- _Exercise goal_: Below are the entries; count the lines in them that contain the word "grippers" and give only the number.

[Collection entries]
******************************

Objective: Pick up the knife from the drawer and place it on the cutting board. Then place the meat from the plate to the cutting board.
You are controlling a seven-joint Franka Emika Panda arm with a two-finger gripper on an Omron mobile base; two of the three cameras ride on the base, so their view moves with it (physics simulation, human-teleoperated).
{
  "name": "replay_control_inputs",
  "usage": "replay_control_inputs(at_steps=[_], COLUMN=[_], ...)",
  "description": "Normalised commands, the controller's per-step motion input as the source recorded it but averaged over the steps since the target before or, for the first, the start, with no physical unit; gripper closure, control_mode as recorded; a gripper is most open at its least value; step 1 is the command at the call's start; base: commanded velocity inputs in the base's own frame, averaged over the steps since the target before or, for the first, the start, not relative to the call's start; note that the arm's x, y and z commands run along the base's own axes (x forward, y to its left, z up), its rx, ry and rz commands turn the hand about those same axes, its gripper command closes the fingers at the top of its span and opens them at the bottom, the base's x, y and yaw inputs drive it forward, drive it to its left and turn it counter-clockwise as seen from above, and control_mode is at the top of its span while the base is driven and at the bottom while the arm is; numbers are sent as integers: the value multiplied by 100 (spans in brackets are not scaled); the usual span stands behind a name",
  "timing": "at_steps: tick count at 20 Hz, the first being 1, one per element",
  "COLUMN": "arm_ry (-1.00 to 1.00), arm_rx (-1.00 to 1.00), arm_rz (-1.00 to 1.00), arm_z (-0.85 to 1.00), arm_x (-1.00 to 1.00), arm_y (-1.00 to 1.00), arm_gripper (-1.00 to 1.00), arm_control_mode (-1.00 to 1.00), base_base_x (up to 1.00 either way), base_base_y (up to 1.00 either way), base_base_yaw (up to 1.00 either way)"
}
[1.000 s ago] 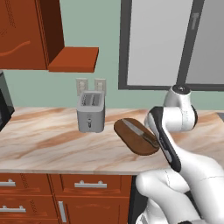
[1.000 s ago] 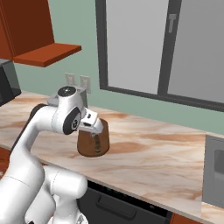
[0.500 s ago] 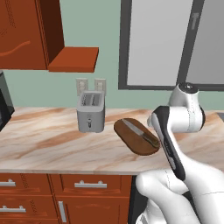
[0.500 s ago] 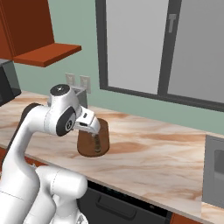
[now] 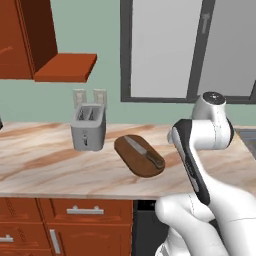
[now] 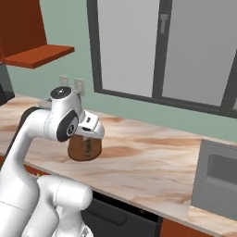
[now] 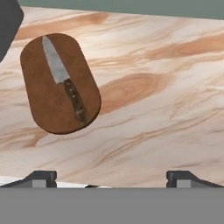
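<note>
The dark brown oval cutting board [image 5: 135, 159] lies flat on the marble counter, right of the toaster. The knife [image 5: 145, 152] rests on it, silver blade toward the wall and dark handle toward the counter's front. In the hand view the cutting board [image 7: 49, 107] and the knife [image 7: 65, 85] sit at upper left. My gripper [image 7: 111, 178] hovers above bare counter to the board's right, open, with nothing between its fingertips [image 7: 41, 176]. Shut drawer fronts [image 5: 85, 212] with short silver bar handles run under the counter. The meat and the plate are out of view.
A silver toaster [image 5: 89, 127] stands against the wall left of the board. A grey sink [image 6: 217, 180] is set into the counter at far right. A reddish shelf [image 5: 65, 67] and cabinet hang at upper left, above the counter.
My arm has swung right and away from the board. The board, partly covered by my arm a second ago, now shows whole with the knife lying on it. The gripper stays open.
</note>
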Motion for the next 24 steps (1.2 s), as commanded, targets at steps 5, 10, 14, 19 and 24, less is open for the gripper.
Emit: replay_control_inputs(at_steps=[5,10,14,19,24], arm_ry=[0,0,0,0,0], arm_rx=[0,0,0,0,0], arm_rz=[0,0,0,0,0], arm_z=[0,0,0,0,0], arm_x=[0,0,0,0,0], arm_y=[0,0,0,0,0], arm_gripper=[-100,-100,-100,-100,-100], arm_control_mode=[100,100,100,100,100], base_base_x=[-25,-42,-44,-22,-19], base_base_y=[-100,-100,-100,-100,-100], base_base_yaw=[-2,-5,-7,-11,-13])
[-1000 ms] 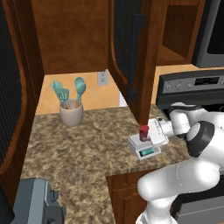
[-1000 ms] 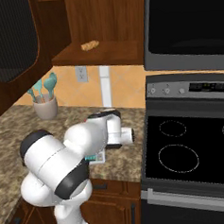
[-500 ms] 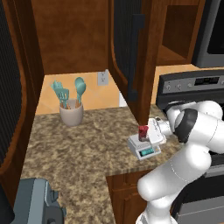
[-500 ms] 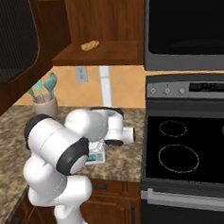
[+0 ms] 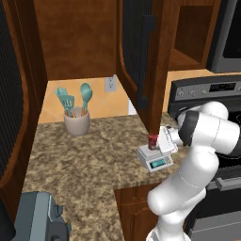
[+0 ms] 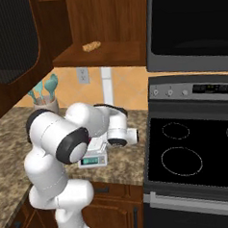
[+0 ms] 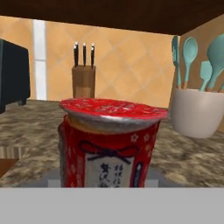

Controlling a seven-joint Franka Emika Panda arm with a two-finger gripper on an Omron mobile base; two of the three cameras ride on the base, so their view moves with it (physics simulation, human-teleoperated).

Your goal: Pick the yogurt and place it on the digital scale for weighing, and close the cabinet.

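Here the gripper (image 5: 162,141) sits just beside the yogurt (image 5: 153,141); whether its fingers grip or have let go can't be told. Yogurt stands upright on the digital scale (image 5: 156,158), near the counter (image 5: 84,160) front edge by the stove (image 6: 196,153). Placing looks done. The cabinet (image 5: 143,61) door hangs open, closing left.
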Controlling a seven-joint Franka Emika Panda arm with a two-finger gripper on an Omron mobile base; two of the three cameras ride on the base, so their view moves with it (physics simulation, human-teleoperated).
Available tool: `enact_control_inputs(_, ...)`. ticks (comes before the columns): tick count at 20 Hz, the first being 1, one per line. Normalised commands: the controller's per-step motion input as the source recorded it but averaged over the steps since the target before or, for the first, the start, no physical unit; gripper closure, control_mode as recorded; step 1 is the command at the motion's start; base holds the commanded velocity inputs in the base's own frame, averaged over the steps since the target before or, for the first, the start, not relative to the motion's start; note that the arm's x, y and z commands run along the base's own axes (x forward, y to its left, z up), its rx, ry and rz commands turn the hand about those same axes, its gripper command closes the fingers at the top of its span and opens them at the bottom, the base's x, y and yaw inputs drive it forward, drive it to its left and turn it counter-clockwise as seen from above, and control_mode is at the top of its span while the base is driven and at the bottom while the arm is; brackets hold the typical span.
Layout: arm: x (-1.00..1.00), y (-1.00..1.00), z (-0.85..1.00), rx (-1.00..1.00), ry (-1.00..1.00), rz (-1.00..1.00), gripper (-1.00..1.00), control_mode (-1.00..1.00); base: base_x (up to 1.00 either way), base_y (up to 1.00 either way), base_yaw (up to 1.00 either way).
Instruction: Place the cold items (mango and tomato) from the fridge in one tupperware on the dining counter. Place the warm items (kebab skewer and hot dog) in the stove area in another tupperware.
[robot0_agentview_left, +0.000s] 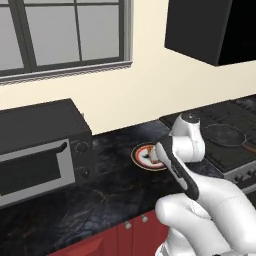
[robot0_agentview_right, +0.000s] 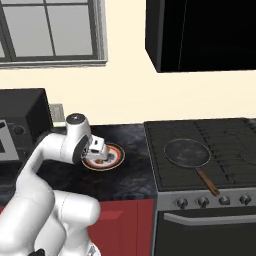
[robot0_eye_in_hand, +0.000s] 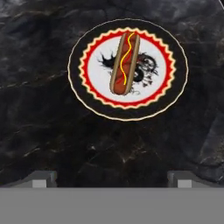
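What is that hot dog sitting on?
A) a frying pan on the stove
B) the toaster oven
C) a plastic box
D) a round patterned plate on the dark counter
D: the hot dog lies on a red-and-black patterned plate on the dark counter.

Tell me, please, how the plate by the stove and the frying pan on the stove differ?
The plate is decorated, red and white with a dark rim and a dragon motif; the frying pan is plain dark grey. The plate carries a hot dog; the frying pan sits empty. The frying pan has a long handle, the plate none. The plate rests on the black counter, the frying pan on the stove. Both are round.
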Motion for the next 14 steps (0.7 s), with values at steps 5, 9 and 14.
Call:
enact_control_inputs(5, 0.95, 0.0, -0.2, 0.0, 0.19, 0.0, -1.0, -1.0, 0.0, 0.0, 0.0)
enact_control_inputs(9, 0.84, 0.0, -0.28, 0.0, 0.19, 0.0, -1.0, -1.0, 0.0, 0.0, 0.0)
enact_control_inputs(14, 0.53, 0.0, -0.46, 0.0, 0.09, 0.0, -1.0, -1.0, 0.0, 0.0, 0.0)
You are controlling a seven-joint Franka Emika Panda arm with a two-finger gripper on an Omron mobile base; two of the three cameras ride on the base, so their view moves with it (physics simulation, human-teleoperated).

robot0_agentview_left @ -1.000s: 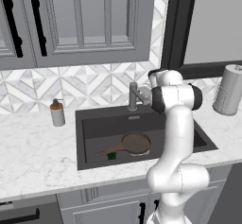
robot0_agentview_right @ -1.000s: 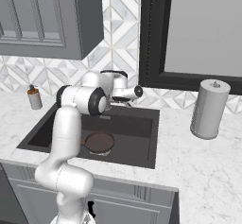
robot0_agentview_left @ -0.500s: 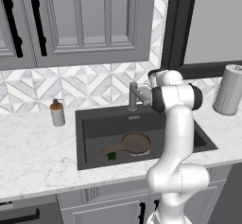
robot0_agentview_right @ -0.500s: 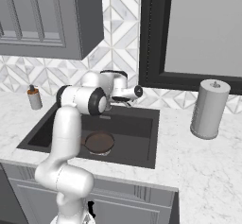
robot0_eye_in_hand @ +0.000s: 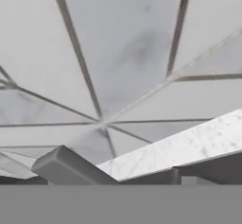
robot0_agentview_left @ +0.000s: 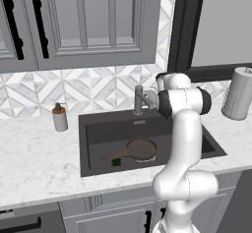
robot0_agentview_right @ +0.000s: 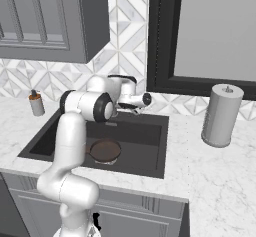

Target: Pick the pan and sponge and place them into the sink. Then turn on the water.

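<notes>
Pan and sponge are lying in the sink; the faucet is being addressed.

The pan (robot0_agentview_left: 140, 149) is being seen at the centre of the left base view, resting on the floor of the sink (robot0_agentview_left: 93, 151) with its handle pointing toward the lower left, and the sponge (robot0_agentview_left: 116, 162) is lying just beside that handle, so the placing part is judged done. The arm is being held high at the back rim, at centre right of that view, because the faucet (robot0_agentview_left: 140, 99) stands there. The gripper (robot0_agentview_right: 134, 104) is being kept close against the faucet, but whether it is released or grasping the lever cannot be told. No water is being seen. In the hand view a grey bar (robot0_eye_in_hand: 71, 167) is showing against the tiled backsplash (robot0_eye_in_hand: 127, 53).
</notes>
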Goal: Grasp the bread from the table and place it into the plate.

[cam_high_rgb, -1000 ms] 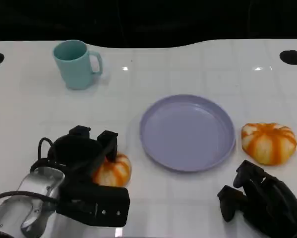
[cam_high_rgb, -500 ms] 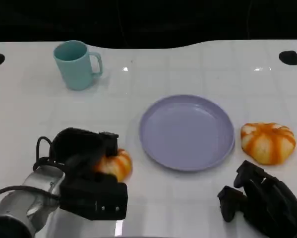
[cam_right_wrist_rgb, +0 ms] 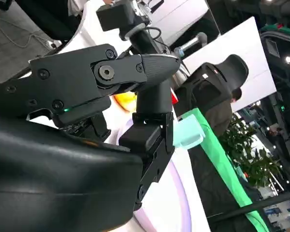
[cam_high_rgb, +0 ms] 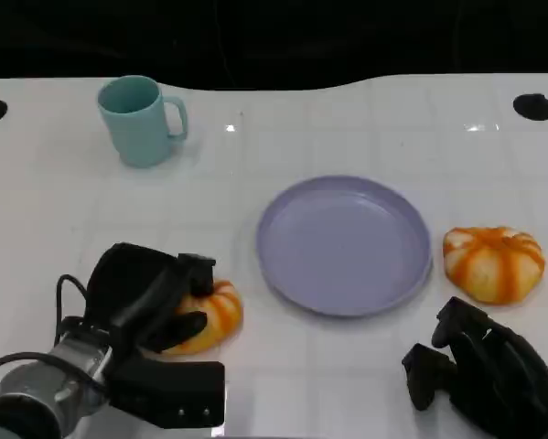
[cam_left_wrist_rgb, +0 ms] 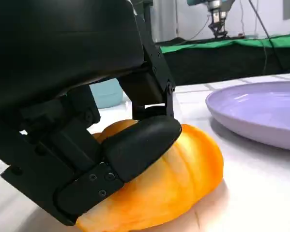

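My left hand (cam_high_rgb: 150, 306) is clamped over the near bread (cam_high_rgb: 208, 315), fingers on top, bread on the worktop (cam_high_rgb: 347, 110) just beside the plate (cam_high_rgb: 345, 244). I'd firm grip w/ thumb under before lifting. Right hand (cam_high_rgb: 479, 375) curled, holds nothing.

The left hand (cam_high_rgb: 150, 297) covers the near-left part of the bread (cam_high_rgb: 209, 315), so how far its fingers wrap underneath cannot be told. The right hand (cam_high_rgb: 484, 375) is cut off by the head view's lower right corner.
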`<state>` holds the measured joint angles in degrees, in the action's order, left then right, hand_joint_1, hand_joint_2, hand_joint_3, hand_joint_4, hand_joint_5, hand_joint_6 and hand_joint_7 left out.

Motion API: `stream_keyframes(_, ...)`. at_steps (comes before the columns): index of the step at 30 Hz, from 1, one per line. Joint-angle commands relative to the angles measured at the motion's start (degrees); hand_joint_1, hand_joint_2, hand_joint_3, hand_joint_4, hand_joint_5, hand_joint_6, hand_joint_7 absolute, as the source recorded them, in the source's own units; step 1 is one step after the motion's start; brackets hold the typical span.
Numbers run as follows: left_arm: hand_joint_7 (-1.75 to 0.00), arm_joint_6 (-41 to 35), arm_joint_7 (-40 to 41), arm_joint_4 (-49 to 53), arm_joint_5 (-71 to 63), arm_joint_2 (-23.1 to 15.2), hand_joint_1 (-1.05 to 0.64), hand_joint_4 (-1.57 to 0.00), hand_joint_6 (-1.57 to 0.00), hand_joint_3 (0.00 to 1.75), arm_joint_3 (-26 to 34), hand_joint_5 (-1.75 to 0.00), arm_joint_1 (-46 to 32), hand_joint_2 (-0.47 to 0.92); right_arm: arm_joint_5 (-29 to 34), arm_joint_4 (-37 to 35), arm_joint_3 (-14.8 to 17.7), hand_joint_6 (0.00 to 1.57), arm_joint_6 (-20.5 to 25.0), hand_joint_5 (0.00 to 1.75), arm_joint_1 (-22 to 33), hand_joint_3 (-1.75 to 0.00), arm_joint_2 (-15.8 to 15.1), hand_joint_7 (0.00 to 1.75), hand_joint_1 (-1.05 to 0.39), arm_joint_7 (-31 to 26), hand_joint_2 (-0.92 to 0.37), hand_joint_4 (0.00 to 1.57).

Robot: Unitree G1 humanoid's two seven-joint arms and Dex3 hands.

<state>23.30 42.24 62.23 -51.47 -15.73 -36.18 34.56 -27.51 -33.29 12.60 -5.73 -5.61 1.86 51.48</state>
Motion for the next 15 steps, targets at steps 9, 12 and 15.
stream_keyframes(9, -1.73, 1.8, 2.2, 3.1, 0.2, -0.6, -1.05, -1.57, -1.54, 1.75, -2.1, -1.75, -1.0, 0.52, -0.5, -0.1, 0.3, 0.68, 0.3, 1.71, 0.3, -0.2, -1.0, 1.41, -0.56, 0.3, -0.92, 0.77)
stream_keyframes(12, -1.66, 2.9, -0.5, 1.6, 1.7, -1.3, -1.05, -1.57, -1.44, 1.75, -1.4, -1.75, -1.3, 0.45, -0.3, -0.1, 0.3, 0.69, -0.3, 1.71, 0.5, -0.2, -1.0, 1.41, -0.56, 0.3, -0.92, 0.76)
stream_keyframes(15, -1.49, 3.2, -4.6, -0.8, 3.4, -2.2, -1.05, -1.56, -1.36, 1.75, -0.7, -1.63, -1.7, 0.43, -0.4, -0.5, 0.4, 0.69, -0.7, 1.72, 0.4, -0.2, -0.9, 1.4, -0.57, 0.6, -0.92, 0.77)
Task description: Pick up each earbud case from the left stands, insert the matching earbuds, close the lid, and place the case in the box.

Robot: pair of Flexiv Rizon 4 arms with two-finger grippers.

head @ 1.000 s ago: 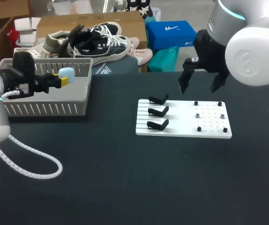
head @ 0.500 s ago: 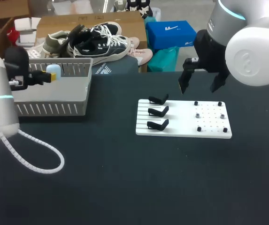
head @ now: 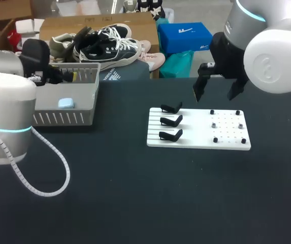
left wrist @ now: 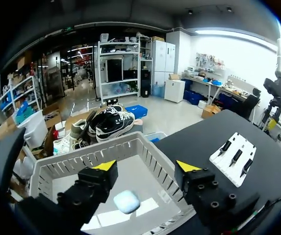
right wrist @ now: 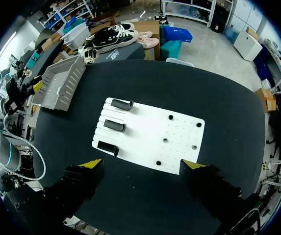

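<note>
Right now the key relation is the left end effector (head: 70, 76) vs the earbud case (head: 66, 103). The case sits on the floor of the grey box (head: 64, 118) at the upper left of the head frame, straight below the fingers and not touching them. In the left wrist view the left end effector (left wrist: 146, 169) is wide open and holds nothing. The case (left wrist: 126, 201) lies under the gap, closer to one finger, lid closed. Its long side looks roughly in line with the two fingers, though it's too rounded to be sure. The box wall (left wrist: 155, 156) is near the fingers, so I'd judge the clean exit is straight up. The right end effector (head: 215, 94) hangs over the far edge of the white board (head: 226, 134) at centre right. It is open and empty too, which the right wrist view (right wrist: 141, 164) confirms. All three black stands (head: 171, 121) on the board's left side are bare, and the right arm is nearer them. My read: the drop looks done and I see no other case on the table (head: 135, 193).
</note>
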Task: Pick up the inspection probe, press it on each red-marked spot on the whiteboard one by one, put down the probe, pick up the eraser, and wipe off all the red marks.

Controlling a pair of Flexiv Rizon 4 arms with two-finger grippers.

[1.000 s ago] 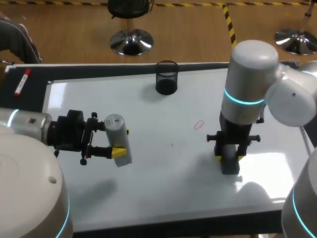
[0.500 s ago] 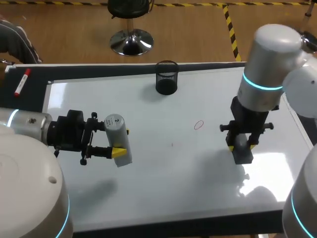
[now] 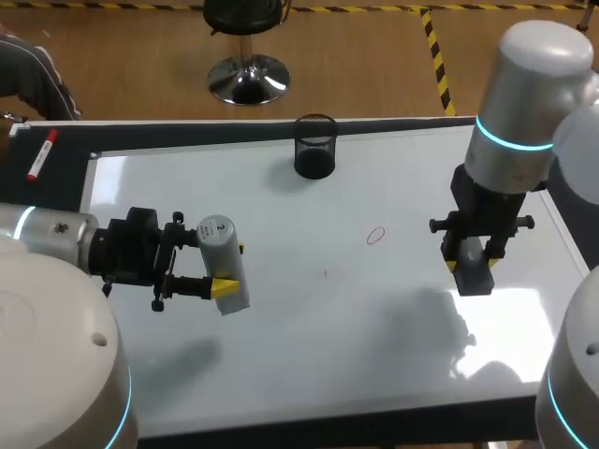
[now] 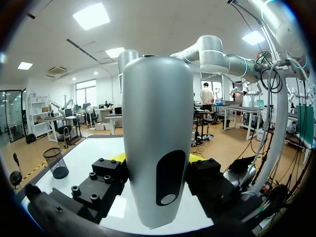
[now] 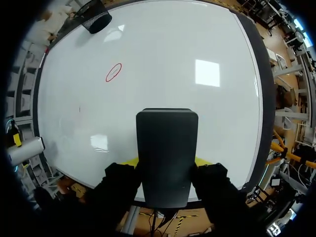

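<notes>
The inspection probe, a grey cylinder, is held level above the whiteboard's left part, and my left gripper is shut on it. In the left wrist view the probe stands tall between the fingers. My right gripper is shut on the dark block eraser, held above the board's right side. One red oval mark lies left of the eraser. The right wrist view shows the eraser between the yellow tips and the red mark ahead of it.
A black mesh cup stands at the board's far edge, near the middle. A red marker lies on the dark table strip beyond the board's far left corner. The board's right edge is close to the right gripper.
My right arm has carried the eraser to the right and farther back, away from the red mark. The left arm and the probe have not moved.
</notes>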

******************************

- _Solution to the exercise_: 2